Colin Dayan: White Dogs on Track in Trump’s America

“Prejudice sets all logic at defiance.”
—Frederick Douglass

Since Donald Trump has brought Frederick Douglass back among the living—“an example of somebody who’s done an amazing job and is being recognized more and more”—I begin with this epigraph. Trump is illogical. Yes. Trump is prejudiced. Yes. But more than that, he might just be our consummate white supremacist. “Bad logic makes good racism,” as I wrote in The Law is a White Dog.

Trump creates a reality that flies in the face of logic. The most fantastic fictions are put forth as the most natural, the most reasonable thing in the world. These fictions endure today in a lexicon of degradation well honed and reiterated by Trump. They create the stigma that adheres to radical states of non-belonging, summoned by him in names such as “thugs” or “criminals,” “rapists” or “terrorists.” Old inequalities and racial discrimination are repackaged in unexpected forms. But these inventions succeed only because they reflect the visceral approval of Trump’s constituency.

Shock and awe: Trump’s extravagant performance of cruelty, outright racism, and rule by executive decree in apparent defiance of law has been called a “constitutional crisis,” described with such adjectives as “unprecedented,” “un-American,” or “unpatriotic.” But we should not forget that his relentless generalizing operates under cover of excessive legalism. Perhaps excess is key to his success. America has always been excessive—not least in its institutionalization of slavery and its subsequent practices of incarceration, unique in the so-called civilized world.

So let’s take a few steps back. Is his touted ban on Muslims unusual? Not at all. Is his specious argument for torture out of the ordinary? Not at all.

Trump’s ban is brutal, but let’s face it, this country boasts a long, sordid history of evacuation. Blood as menacing taint was used during the forced repatriations of Haitians described as “boat people,” “the new migrants,” the “Haitian stampede.” The forced repatriations of Haitians in 1991–92 and the effects of arguments heard by the Supreme Court in March 1993 concerning those placed in custody at Guantanamo (and later on concerning forced removals, in 1994) were not the first nor would they be the last time the US banned “refugees” from our shores. Let’s not forget that as early as 1824, when Thomas Jefferson reflected on emancipation, he asked how “the getting rid” of “people of color” could best be done? He reckoned that in Haiti one might find fit “receptacles for that race of men.”

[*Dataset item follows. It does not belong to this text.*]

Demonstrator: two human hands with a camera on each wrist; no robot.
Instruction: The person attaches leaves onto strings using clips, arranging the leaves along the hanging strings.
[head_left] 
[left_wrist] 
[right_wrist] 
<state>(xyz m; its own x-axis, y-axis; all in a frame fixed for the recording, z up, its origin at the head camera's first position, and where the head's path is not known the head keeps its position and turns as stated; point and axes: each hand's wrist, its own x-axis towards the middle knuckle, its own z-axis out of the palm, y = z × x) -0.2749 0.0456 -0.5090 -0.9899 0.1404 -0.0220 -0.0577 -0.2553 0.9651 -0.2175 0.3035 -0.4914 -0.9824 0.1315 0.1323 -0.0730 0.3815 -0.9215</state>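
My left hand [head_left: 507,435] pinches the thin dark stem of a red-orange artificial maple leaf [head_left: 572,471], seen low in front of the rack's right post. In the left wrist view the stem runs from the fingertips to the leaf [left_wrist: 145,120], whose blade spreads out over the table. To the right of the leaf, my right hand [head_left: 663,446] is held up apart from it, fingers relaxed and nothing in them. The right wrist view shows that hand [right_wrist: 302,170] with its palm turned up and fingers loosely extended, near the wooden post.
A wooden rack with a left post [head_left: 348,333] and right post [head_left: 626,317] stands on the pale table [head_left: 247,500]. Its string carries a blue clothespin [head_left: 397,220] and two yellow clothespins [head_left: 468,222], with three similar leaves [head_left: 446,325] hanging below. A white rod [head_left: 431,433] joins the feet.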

We have a heritage in America of torture and exclusion. These practices hide behind a veneer of legitimacy just as an idealized federal Constitution long ago abetted both discrimination and inequality. And though we deplore Trump’s wayward antics as a lapse from our normally high standards of respect for human rights, we need to consider the harm that a broad consensus of this country’s citizens has time and again meted out to those considered disposable, dangerous, or unfit. Again, when we hear that Trump’s executive orders are illegal or beyond the rule of law, we need to look hard and long at this country’s history of abusive treatment and discriminatory actions, especially in its prisons and detention centers.

Trump believes that torture—specifically banned interrogation methods such as waterboarding—works. But can it ever be legal? Let’s recall how George W. Bush attempted through White House lawyers to legalize torture. The infamous “torture memos” redefined the meaning of torture and extended the limits of permissible pain. Yet, and this matters, unprecedented as they appeared at the time, they relied—in their often ingenious legal maneuvers—upon at least 30 years of court decisions which gradually eviscerated the Eighth Amendment’s prohibition of “cruel and unusual punishments.”

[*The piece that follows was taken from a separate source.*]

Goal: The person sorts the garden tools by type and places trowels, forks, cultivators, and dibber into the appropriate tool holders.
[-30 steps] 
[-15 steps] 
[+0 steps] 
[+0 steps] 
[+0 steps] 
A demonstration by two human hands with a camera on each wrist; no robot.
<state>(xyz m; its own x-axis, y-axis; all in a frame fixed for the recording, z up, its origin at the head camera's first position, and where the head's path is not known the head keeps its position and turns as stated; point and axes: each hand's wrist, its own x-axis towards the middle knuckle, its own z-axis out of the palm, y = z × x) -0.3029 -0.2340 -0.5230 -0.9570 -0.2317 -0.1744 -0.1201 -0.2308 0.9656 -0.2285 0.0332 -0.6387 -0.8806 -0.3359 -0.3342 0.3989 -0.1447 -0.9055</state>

Bush needed the so-called “torture memos” (sounds so quaint now) to skirt the rule of law, but this new dispensation needs none of it, since Trump and his cronies have already summoned the sometimes amorphous, always definitive moralistic standards that circumvent the basic tenets of constitutional law. Depending on vague and undefined legal provisos proclaimed by the executive, this regime depends on arbitrary willfulness backed up by police power, or in the case of what Trump calls the “carnage” in Chicago, his tweeted resolve to “send in the Feds.”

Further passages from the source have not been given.